Kurt von Tillow’s final act was protecting his sister and his niece.
“My brother saved our lives basically,” Dee Ann Hyatt of Santa Rosa said by phone from Las Vegas, where her brother was among the victims, and the heroes, of the worst mass shooting in American history.
Hyatt was wounded by shrapnel. Her daughter was shot in the leg, Her brother suffered a fatal gunshot wound. In all, 58 people were killed and nearly 500 were wounded Sunday night by a gunman who turned a country music festival on the famed Las Vegas Strip into a war zone.
Stories of courage and tragedy are emerging as families mourn their losses and survivors recount 11 minutes of unfathomable terror.
Heather Gulish Melton, a physician who grew up in Sebastopol, lost her husband, Sonny, who was shot down while trying to carry her to safety.
Stacee Etcheber of Novato got separated from her husband, a San Francisco police officer who urged her to run while he stayed behind to help the wounded. She didn’t return to their hotel, and after searching hospitals, Vinnie Etcheber learned that his wife was among those killed.
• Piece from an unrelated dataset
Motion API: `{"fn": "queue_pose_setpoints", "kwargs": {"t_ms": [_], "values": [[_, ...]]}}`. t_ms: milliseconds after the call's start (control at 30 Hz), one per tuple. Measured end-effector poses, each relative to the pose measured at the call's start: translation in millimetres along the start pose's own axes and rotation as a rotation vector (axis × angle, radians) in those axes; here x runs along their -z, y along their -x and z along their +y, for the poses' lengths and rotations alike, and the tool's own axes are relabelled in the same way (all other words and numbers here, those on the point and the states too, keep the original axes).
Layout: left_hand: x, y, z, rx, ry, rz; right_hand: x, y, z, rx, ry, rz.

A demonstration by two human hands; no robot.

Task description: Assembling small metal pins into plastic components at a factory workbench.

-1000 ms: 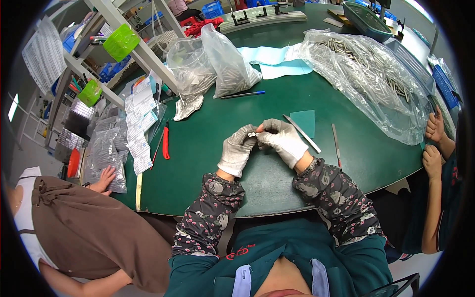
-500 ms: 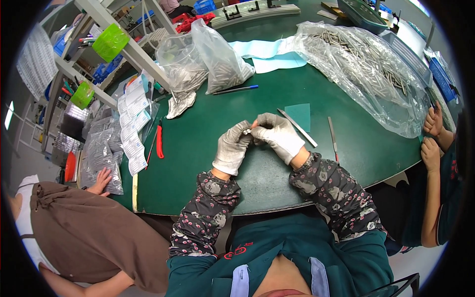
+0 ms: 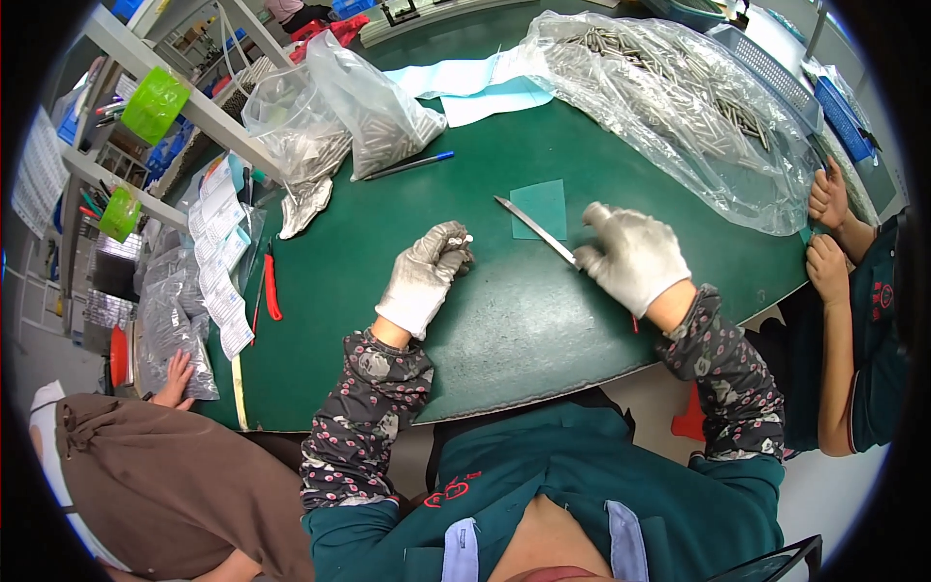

Many other concertgoers provided first-aid or helped people find exits until police and firefighters arrived. The first-responders rushed in to protect the crowd, and good Samaritans drove people, most of them complete strangers, to hospitals where doctors and nurses worked round the clock to treat devastating wounds. Someone in a truck pulled down a barbed-wire fence, allowing Nadine Reyes and others to escape across the grounds of the Las Vegas airport.
These selfless acts of compassion and bravery are inspiring, even heroic.
We are, once again, amazed by the determination to survive even the worst horrors that people can inflict on one another.
Investigators still don’t know why Stephen Paddock smashed two windows in his 32nd floor suite at the Mandalay Bay Hotel and Casino and rained gunfire on 22,000 people attending an outdoor music festival across the strip.
They do know that he brought a small arsenal into the hotel, including military-style assault rifles fitted with magnifying scopes and special stands to shoot with added stability as well as thousands of rounds of ammunition.
Twelve of Paddock’s rifles were fitted with bump stocks — relatively inexpensive devices that allow a legal semiautomatic rifle to fire at a rate similar to a machine gun, substantially adding to the potential carnage.
Civilian ownership of automatic weapons has been tightly regulated in the United States since the 1930s, and for good reason. Even the National Rifle Association seems to be content with laws that require a strict background check, a license and registration of automatic weapons with the Bureau of Alcohol, Tobacco and Firearms.
Yet it’s perfectly legal to convert a semiautomatic rifle into a de facto machine gun, using the same device that Paddock did with such deadly results.
California already bans bump stocks, and Sen. Dianne Feinstein introduced federal legislation in 2013 to ban them in all 50 states, but her proposal never came up for a vote.
This year, Republicans moved to ease regulation of silencers, which are covered by the same law as machine guns. After the massacre in Las Vegas, some GOP senators said they would consider banning bump stocks, and Feinstein reintroduced her bill on Wednesday.